Ao avaliar se um projeto é "confiável ou não confiável", atualmente não me baseio tanto nos anúncios que parecem muito empolgantes, primeiro dou uma olhada no GitHub deles: não é preciso saber programar, basta verificar nos últimos três meses se alguém está realmente trabalhando, se os commits não são apenas correções de ortografia, e se as mudanças importantes têm explicação. Além disso, olho também nos relatórios de auditoria, não apenas na frase na capa "auditado", mas folheio duas páginas para ver como os problemas foram resolvidos: foram "corrigidos" ou apenas aceitaram o risco e passaram por cima.



Outra coisa é a atualização do multi-assinatura (considero esse meu único termo técnico de hoje), que basicamente é quem pode alterar as regras com um clique.
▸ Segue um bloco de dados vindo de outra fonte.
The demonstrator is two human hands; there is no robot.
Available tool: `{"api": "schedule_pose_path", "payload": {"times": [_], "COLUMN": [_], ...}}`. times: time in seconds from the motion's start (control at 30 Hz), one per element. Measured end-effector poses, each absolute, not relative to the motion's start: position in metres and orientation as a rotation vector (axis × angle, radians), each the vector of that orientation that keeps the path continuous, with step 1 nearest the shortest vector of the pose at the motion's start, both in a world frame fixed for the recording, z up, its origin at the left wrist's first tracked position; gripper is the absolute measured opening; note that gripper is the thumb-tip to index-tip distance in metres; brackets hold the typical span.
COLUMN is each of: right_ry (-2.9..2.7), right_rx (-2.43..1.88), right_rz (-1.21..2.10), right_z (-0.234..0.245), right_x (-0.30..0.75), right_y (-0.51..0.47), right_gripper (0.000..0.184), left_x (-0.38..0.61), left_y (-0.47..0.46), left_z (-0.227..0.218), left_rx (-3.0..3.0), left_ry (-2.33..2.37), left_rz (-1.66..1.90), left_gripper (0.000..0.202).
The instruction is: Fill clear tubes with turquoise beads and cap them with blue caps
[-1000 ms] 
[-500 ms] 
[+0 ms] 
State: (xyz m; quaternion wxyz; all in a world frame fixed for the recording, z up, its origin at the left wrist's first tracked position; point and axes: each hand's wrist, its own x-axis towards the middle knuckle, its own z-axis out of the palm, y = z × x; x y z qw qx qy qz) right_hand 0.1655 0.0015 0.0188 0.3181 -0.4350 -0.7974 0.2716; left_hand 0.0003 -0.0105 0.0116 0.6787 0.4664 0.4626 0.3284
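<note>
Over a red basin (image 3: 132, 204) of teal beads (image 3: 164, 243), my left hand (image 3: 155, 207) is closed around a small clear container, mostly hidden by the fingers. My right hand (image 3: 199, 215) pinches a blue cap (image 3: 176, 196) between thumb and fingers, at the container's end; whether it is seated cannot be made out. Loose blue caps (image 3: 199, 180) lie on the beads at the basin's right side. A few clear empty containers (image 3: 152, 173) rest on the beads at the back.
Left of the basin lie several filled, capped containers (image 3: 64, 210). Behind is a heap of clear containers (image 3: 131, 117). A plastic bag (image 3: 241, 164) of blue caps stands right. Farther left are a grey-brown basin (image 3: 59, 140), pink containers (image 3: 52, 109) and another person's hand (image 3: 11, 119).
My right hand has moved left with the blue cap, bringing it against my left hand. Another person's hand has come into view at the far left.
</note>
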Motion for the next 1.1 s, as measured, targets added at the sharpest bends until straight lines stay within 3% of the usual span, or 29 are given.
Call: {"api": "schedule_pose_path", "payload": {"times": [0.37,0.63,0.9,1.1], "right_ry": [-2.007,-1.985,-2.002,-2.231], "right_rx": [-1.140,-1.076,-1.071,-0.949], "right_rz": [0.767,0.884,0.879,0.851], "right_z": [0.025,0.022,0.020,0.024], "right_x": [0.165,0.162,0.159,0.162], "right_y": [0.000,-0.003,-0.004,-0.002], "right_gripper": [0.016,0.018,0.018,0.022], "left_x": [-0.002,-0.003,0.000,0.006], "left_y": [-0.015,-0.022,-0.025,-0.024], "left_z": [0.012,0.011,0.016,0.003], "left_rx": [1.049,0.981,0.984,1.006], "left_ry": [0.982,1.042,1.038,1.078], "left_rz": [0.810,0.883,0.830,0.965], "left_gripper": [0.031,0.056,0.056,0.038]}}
Ter muitas pessoas não garante segurança, o mais importante é quem assina, se a assinatura é pública, e se há mecanismos de atraso. Recentemente, novos L1/L2 estão oferecendo incentivos para atrair TVL, e usuários antigos reclamam de "minerar, tirar e vender", o que eu também entendo: na agitação, é mais fácil ignorar esses detalhes como se fossem ar. De qualquer forma, prefiro ir devagar do que ser levado pela narrativa de "lançamento e futuro imediato".